Sound vibrations are collected by the outer portion of the ear and funneled down the ear canal towards the
eardrum. The sounds are then transmitted through three tiny bones in the middle ear called the ossicles. These
three bones are named the malleus, incus, and stapes. The stapes carries the sound vibration into the fluids of the
inner ear, called the cochlea.
If the bones of the middle ear do not carry the sound to the inner ear correctly, hearing loss results. This can
happen if the bones are not connected together properly (either fused together or separated apart). One cause of
this problem is a disease called otosclerosis.
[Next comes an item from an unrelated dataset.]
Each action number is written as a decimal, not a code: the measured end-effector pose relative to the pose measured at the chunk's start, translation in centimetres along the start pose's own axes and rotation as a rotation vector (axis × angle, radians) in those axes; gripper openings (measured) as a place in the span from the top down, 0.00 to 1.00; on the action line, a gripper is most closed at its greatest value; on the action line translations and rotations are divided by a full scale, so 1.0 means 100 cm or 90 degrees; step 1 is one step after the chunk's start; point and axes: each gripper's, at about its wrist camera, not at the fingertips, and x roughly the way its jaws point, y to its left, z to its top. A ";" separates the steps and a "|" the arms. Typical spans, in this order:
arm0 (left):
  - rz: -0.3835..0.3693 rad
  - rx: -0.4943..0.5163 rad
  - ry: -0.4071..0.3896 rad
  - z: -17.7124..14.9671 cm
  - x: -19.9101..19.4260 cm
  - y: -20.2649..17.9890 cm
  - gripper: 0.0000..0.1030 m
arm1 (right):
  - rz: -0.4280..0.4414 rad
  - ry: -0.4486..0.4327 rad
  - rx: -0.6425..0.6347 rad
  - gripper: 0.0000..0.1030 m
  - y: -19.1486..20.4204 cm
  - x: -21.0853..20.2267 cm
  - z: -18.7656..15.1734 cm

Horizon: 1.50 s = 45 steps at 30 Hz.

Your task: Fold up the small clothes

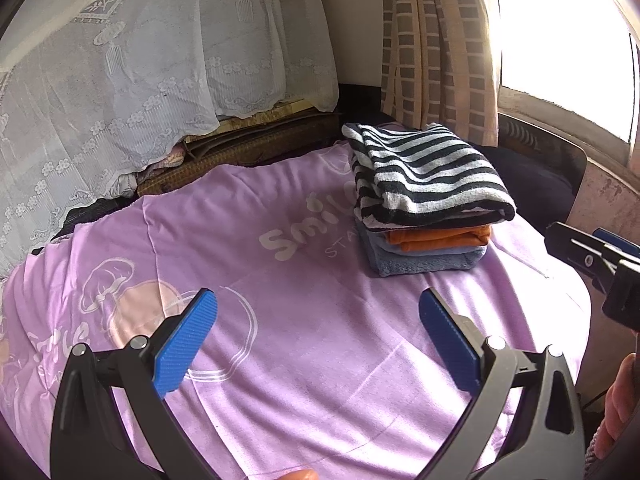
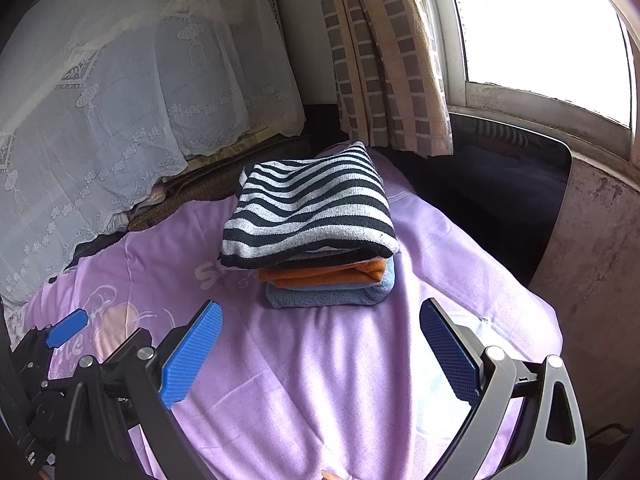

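Note:
A stack of folded clothes rests on the purple bed cover (image 1: 304, 320) (image 2: 320, 360). On top lies a black-and-white striped garment (image 1: 424, 172) (image 2: 308, 208), under it an orange piece (image 1: 440, 238) (image 2: 324, 274), and at the bottom a blue-grey piece (image 1: 424, 262) (image 2: 324, 296). My left gripper (image 1: 318, 300) hovers open over bare cover, near and left of the stack. My right gripper (image 2: 320, 312) is open too, just in front of the stack, holding nothing. The right gripper's fingers (image 1: 592, 248) show at the right edge of the left wrist view.
A white lace cloth (image 1: 120, 80) drapes over bulky items behind the bed. A checked curtain (image 2: 384, 52) hangs by a bright window (image 2: 540, 24). A dark panel (image 2: 500, 184) and a concrete ledge (image 2: 592, 248) stand to the right. A hand (image 1: 616, 408) holds the gripper.

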 end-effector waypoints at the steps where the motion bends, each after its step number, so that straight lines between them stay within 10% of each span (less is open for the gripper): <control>1: -0.001 0.000 0.000 0.000 0.000 0.000 0.05 | 0.000 0.000 -0.001 0.03 0.000 0.000 -0.001; 45: 0.001 0.003 -0.004 0.000 -0.003 -0.004 0.05 | 0.008 -0.010 -0.017 0.03 0.007 -0.009 -0.001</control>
Also, trauma or infection can lead to problems with the middle ear
bones, called ossicular chain discontinuity. Some children are born with malformed middle ear bones that don’t
conduct sound properly.
What is otosclerosis?
Otosclerosis is the abnormal growth of bone in the ear. This can fix the stapes bone in place, preventing it from
transmitting sound vibrations properly. For some people with otosclerosis, the hearing loss may become severe.
The cause of otosclerosis is not fully understood, although research has shown that it tends to run in families and
that white, middle-aged women are most at risk. Some research suggests a relationship between otosclerosis and
the hormonal changes associated with pregnancy. While the exact cause remains unknown, there is also some
evidence associating viral infections (such as measles) and otosclerosis.
What is ossicular chain discontinuity?
Ossicular chain discontinuity, or separation of the middle ear bones, most
commonly happens when chronic ear infections dissolve the delicate
middle ear bones. However, it may also happen with a skull fracture or
after penetrating trauma, such as a Q-tip injury. The most common type
of problem is separation of the joint connecting the incus to the stapes.
The second most common is separation of the joint connecting the
malleus to the incus. Fracture of the arch stapes may also occur.
The normal stapes bone (left) and a piston p rosthesis (right). During a stapedotomy, a hole is made in the bottom of the stapes and the piston is inserted through it to carry sound vibrations into the inner ear. Congenital malformations of the ossicles
Middle ear bones are complex and may not have developed appropriately
in some children. This can cause them to be fixed to the surrounding
skull or the inner ear, and not conduct sound vibrations correctly. These
disorders most commonly include malleus head fixation and congenital stapes fixation.
What are the symptoms of middle ear bone problems?
Hearing loss is the most frequent symptom. The loss may appear very gradually. Many people first notice that
they cannot hear low-pitched sounds or that they can no longer hear a whisper. In addition to hearing loss, some
people may experience tinnitus. Tinnitus is a sensation of ringing, roaring, buzzing, or hissing in the ears or head
that accompanies many forms of hearing loss.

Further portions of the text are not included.